Web APIs for decentralized knowledge graphs

Ruben Verborgh, Ghent Universityimec

Solid World, 13 January 2022

Read the full story in my blog post Reflections of knowledge.

Web APIs for decentralized knowledge graphs

Ruben Verborgh

Ghent University – imec

An ecosystem of Solid pods forms
a decentralized knowledge graph.

How can we access, search, and query
such decentralized knowledge?

Web APIs provide access
to remote functionality.

  1. action APIs
    • RPC
    • SOAP
    • XML
  2. document APIs
    • REST APIs
    • LDP
  3. graph APIs
    • GraphQL
    • SPARQL

Graph APIs are just a specific kind of document APIs.

There's no such thing as a query API.
All Web APIs provide some kind of queries.

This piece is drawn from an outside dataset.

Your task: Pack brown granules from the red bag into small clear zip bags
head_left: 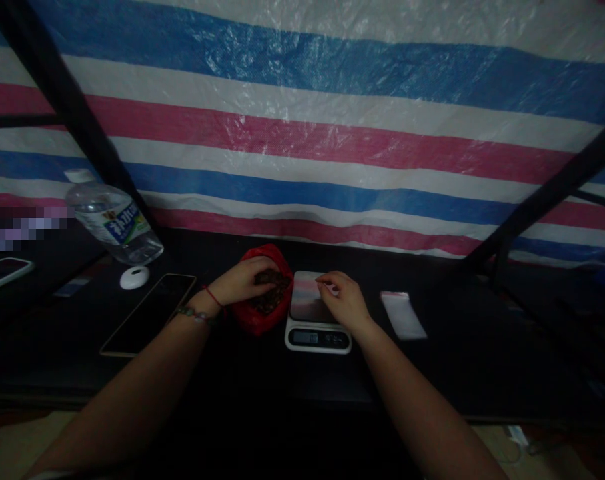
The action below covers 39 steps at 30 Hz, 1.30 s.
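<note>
A red plastic bag (262,325), mouth open, holds many small brown bean-like pieces (275,293); their exact kind is too dim to tell. My left hand (247,280) reaches over the bag's left rim onto the pieces, thumb apart from the fingers, fingertips partly hidden. Just right of the bag stands a white kitchen scale (302,300) with a shiny metal plate and a lit display along its front. Over the plate's right side, my right hand (343,300) has thumb and fingertips pinched together; anything between them is too small to make out.
Right of the scale lies a stack of small clear zip bags (403,315). A dark phone (155,313), a white rounded case (134,277) and a clear plastic bottle (115,220) are on the left. Slanting black frame bars and a striped tarp (332,147) stand behind.
</note>
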Tool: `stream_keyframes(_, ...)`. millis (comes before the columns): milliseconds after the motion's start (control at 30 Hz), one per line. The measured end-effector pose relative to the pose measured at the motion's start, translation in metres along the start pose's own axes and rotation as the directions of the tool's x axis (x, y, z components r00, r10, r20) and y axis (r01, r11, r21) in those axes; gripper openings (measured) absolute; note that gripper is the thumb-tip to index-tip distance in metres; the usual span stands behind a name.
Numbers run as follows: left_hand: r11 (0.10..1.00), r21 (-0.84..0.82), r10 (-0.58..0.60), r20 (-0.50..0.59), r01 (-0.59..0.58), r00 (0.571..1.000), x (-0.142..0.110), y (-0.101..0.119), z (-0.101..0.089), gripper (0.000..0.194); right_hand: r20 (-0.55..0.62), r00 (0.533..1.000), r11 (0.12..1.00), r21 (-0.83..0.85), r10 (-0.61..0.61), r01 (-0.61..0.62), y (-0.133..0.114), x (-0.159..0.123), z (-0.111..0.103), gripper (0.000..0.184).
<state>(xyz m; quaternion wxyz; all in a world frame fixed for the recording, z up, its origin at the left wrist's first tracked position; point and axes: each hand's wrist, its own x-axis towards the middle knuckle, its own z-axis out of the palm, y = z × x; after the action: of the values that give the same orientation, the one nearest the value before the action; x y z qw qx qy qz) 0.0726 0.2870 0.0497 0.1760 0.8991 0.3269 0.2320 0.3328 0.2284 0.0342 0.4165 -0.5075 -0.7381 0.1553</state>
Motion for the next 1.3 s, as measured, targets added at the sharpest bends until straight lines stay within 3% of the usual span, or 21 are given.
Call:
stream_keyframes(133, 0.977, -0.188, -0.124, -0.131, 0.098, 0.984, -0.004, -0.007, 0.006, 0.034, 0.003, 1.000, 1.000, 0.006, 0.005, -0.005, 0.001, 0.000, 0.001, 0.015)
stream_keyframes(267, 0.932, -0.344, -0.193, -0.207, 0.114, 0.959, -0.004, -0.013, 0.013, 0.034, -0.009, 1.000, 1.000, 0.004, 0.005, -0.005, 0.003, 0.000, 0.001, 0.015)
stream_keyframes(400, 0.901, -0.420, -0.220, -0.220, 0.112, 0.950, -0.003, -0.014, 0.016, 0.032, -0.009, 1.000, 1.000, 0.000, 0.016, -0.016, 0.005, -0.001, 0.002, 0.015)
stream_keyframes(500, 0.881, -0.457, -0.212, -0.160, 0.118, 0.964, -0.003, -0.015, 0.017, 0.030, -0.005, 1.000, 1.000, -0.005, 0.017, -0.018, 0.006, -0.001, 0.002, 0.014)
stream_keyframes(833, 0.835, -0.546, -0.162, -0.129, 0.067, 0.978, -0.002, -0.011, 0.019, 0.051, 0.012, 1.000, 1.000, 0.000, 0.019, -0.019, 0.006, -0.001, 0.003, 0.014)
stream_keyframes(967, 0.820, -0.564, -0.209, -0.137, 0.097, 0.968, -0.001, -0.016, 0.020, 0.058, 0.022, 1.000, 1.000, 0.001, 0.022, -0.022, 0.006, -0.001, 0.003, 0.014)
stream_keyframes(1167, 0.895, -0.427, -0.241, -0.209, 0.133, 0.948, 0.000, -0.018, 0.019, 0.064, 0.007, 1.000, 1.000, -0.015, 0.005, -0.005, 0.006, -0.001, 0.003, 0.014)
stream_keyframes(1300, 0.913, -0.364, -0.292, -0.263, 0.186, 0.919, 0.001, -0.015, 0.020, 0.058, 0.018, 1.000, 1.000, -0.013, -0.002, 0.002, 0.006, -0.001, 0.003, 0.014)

Solid applications need, in some way,
read/write access to a knowledge graph.

[a browser app needs access to knowledge]

The graph is too big for any single place,
so apps reconstruct the whole via parts.

[apps operate parts of the knowledge graph]

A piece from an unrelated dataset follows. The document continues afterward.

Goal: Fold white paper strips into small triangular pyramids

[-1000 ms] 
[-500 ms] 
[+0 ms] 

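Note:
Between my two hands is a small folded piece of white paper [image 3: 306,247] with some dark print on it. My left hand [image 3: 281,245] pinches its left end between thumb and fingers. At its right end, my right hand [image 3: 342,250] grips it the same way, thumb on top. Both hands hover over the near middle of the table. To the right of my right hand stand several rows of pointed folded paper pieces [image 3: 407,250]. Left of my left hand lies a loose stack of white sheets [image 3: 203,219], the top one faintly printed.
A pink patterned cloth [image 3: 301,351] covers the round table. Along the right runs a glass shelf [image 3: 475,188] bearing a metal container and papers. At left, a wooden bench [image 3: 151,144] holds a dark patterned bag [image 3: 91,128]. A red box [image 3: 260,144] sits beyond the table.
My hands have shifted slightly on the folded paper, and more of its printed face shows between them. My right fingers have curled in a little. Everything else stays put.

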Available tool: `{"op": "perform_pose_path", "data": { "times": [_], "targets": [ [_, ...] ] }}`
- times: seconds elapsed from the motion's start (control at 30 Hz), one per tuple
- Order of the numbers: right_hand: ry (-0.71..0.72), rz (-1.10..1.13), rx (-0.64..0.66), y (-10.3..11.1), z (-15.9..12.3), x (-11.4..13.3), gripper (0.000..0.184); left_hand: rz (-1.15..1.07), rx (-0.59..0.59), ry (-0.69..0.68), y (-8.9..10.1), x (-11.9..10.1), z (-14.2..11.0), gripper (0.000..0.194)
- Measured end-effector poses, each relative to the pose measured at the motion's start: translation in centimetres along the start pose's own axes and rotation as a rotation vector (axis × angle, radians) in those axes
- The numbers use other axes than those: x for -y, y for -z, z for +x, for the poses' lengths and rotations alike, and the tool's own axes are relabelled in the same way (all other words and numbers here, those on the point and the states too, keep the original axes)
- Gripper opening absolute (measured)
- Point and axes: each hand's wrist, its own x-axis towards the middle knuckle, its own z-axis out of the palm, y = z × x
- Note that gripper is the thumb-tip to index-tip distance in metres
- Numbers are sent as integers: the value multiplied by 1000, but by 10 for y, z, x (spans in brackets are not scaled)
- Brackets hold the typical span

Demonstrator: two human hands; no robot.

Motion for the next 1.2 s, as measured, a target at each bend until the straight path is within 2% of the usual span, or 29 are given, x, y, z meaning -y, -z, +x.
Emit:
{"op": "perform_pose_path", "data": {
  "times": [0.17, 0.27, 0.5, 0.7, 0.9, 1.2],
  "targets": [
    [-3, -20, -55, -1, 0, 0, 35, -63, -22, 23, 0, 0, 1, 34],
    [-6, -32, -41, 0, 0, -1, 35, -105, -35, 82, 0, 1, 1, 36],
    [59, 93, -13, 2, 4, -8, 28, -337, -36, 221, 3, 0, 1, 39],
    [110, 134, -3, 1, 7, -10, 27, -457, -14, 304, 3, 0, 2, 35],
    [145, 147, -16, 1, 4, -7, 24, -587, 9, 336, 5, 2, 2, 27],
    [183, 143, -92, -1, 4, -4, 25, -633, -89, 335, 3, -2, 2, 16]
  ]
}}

When knowledge fits in a single source,
we can place an API in front of it.

[accessing knowledge hosted on a single server]

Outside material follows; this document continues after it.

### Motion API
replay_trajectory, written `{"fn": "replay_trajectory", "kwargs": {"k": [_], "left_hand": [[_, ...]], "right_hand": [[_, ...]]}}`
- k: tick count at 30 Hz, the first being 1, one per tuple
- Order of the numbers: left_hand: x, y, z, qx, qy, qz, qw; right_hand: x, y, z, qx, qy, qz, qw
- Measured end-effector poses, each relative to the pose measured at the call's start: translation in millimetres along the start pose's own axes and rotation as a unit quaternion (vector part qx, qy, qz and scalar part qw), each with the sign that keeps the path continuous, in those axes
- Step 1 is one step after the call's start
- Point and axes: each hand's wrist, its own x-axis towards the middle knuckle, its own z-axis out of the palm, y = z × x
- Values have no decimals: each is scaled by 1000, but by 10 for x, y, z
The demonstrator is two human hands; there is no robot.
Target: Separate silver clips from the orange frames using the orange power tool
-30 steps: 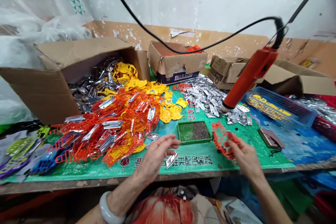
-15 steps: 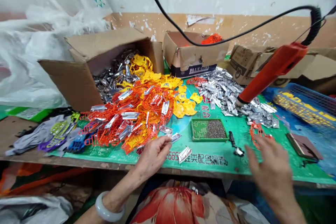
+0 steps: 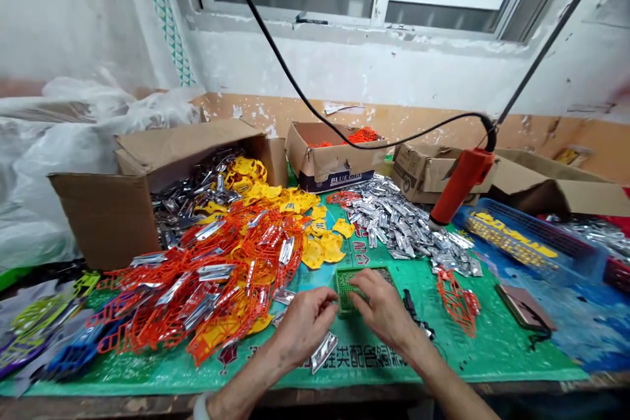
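Note:
My left hand (image 3: 308, 325) is just left of a small green tray (image 3: 343, 302); its fingers are curled in a pinch, and whatever is between them is hidden. Over the tray reaches my right hand (image 3: 384, 312), with thumb and forefinger apart and nothing visible between them. It covers much of the tray and the small dark screws (image 3: 386, 273) in it. Close below my left hand lies a shiny metal plate (image 3: 323, 352). An orange lattice piece (image 3: 455, 302) with a metal plate rests on the green sheet to the right.
Orange pieces (image 3: 191, 289) and yellow ones (image 3: 322, 246) are heaped left, beside an open carton (image 3: 105, 220). Silver plates (image 3: 394, 216) are piled behind the tray. A red electric screwdriver (image 3: 460, 187) hangs on its cable at right, near a blue basket (image 3: 585, 252) and a notebook (image 3: 524, 305).
My right hand has moved left, from beside the orange piece to over the screw tray. My left hand stays pinched, now close to the tray. The view has tilted up, showing the window.

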Motion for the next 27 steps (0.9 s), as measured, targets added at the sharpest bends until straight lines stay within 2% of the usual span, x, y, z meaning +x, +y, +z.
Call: {"fn": "replay_trajectory", "kwargs": {"k": [3,7,10,13,17,22,25,27], "left_hand": [[-42,11,86,-14,-8,-8,1000],[-142,-63,198,-43,-9,-28,999],[-185,-185,192,-73,-26,-26,997],[-195,-320,104,-129,-46,-48,989],[-230,-383,-30,-203,-51,-118,971],[-330,-223,-102,-284,-37,-182,941],[-362,-168,-124,-301,-40,-185,935],[-378,-176,-147,-315,-42,-172,932]], "right_hand": [[520,288,13,-41,-4,32,999],[1368,666,58,-110,-8,80,991],[1894,799,102,-156,5,92,983],[2217,850,153,-183,18,91,979],[2373,890,211,-177,18,81,981],[2349,826,188,-108,41,71,991],[2210,691,93,-34,69,70,995],[1975,553,5,31,81,74,993]]}}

Abstract knowledge needs to be exposed
through concrete documents/resources.

[accessing knowledge through a single JSON API]

A GraphQL API combines data from across
multiple resources of the “main” API.

[GraphQL APIs can access multiple conceptual resources]

Let's revisit the story for cases where
knowledge cannot fit in one place.

[an application needs to access a knowledge graph that is distributed across multiple servers]

Each data pod exposes its part
as RDF through a Web API.

[each server exposes an RDF API]

Different APIs for RDF
have different characteristics.

[RDF can be exposed through different APIs]

It quickly becomes unfeasible for apps
to deal with all possible API combinations.

[each server might expose the same knowledge through multiple APIs]

A GraphQL Web API cannot help us,
since there's no server to attach it to.

[we cannot attach a GraphQL API to any single server when the data resides in multiple servers]

The app can still be written with GraphQL:
a library translates it into HTTP requests.

[a client-side library translates GraphQL queries from the app into HTTP requests for different APIs and servers]

Solid has kickstarted the transition
from API integration to data integration.